Historical Perspective
In 1639, Nicolaus Fontanus autopsied a young man who had ascites, jaundice, liver abscess, and splenomegaly and his report has been the first description of amyloidosis. There is no significant data regarding the historical perspective of amyloidosis throughout the 18th century. Rudolph Virchow and Weber are the prominent figures with substantial work on amyloidosis during the 19th century. In 1922, Bennhold introduced Congo Red staining of amyloid that remains the gold standard for diagnosis.
Classification
There is no established system for the classification of wild-type (senile) amyloidosis.
Pathophysiology
Amyloid is an abnormal insoluble extracellular protein that deposits in the different tissues and causes organ dysfunction and a wide variety of clinical syndromes. Wild-type (senile) amyloidosis is a type of systemic amyloidosis as transthyretin (TTR) deposits can be found throughout the body. TTR results in pathologies due to misfolding, breaking apart, and deposition of the amyloid fibrils in healthy tissue. The condition mainly affects the heart. However, other organ systems, such as the nervous and musculoskeletal systems, can also be involved. There are no genes implicated in the causality of wild-type (senile) amyloidosis. Aging is very strongly associated with wild-type (senile) amyloidosis.
Causes
Wild-type (senile) amyloidosis is caused by the folding and/breaking apart of a normal occurring protein, transthyretin (TTR).

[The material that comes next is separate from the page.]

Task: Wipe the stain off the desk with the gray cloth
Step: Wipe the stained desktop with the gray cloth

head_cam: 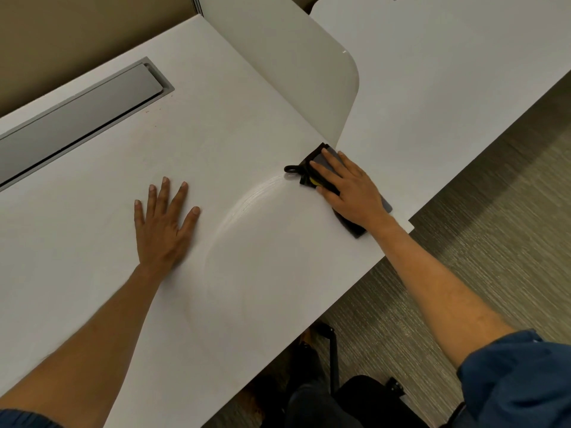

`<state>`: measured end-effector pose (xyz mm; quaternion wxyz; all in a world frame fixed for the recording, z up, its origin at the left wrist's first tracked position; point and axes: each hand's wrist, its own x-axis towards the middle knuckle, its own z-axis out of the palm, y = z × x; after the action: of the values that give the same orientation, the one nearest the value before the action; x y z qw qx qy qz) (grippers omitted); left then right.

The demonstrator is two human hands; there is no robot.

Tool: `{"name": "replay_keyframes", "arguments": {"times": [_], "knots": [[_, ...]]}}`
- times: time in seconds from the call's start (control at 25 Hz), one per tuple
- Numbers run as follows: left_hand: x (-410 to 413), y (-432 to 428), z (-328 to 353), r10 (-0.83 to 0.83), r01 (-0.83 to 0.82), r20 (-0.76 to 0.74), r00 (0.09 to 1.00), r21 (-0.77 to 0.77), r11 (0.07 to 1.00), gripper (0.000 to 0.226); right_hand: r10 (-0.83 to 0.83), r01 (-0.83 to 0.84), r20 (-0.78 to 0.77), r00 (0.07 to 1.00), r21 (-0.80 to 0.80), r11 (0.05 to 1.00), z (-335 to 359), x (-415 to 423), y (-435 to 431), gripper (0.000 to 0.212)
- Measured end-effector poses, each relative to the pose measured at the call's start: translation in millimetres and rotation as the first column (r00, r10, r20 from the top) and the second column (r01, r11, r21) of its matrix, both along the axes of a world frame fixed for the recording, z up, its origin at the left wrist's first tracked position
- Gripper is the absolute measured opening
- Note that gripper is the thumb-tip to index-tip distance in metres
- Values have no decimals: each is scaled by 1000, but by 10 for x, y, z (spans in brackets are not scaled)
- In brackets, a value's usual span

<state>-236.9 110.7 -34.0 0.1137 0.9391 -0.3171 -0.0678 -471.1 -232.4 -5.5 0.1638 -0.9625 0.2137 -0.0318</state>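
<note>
A folded gray cloth (330, 156) with black trim and a black loop lies on the white desk (92, 242) near its right corner. My right hand (352, 189) presses flat on top of the cloth, fingers spread, covering most of it. A curved wet streak (247, 205) arcs across the desk from the cloth toward the near left. My left hand (163, 223) rests flat on the desk left of the streak, fingers apart, holding nothing. No distinct stain shows, apart from faint reddish specks near the tray.
A gray cable tray lid (80, 118) is set into the desk at the far left. A white rounded divider panel (293, 72) stands behind the cloth. A second white desk (448, 72) adjoins on the right. Carpet floor (494, 257) and a dark chair base (333, 366) lie below the desk edge.
</note>
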Motion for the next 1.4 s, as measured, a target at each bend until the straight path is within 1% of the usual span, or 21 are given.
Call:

Differentiating Wild-type (senile) amyloidosis from Other Diseases
Wild-type (senile) amyloidosis can be differentiated from other conditions that present with heart failure, polyneuropathy, and organomegaly.
Epidemiology and Demographics
The incidence of amyloidosis is approximately 1.2 per 100,000 individuals per year worldwide. The actual incidence of wild-type (senile) amyloidosis in particular is unknown. The mortality rate of systemic amyloidosis is approximately 100 per 100,000 deaths in developed countries. Patients with wild-type (senile) amyloidosis are almost always elderly (65 years of age or older). There is no racial predilection to wild-type (senile) amyloidosis. Men are traditionally more commonly affected by wild-type (senile) amyloidosis than women.
Risk Factors
Aging has been implicated to be a risk factor for the development of wild-type (senile) amyloidosis.
Screening
There is insufficient evidence to recommend routine screening for wild-type (senile) amyloidosis.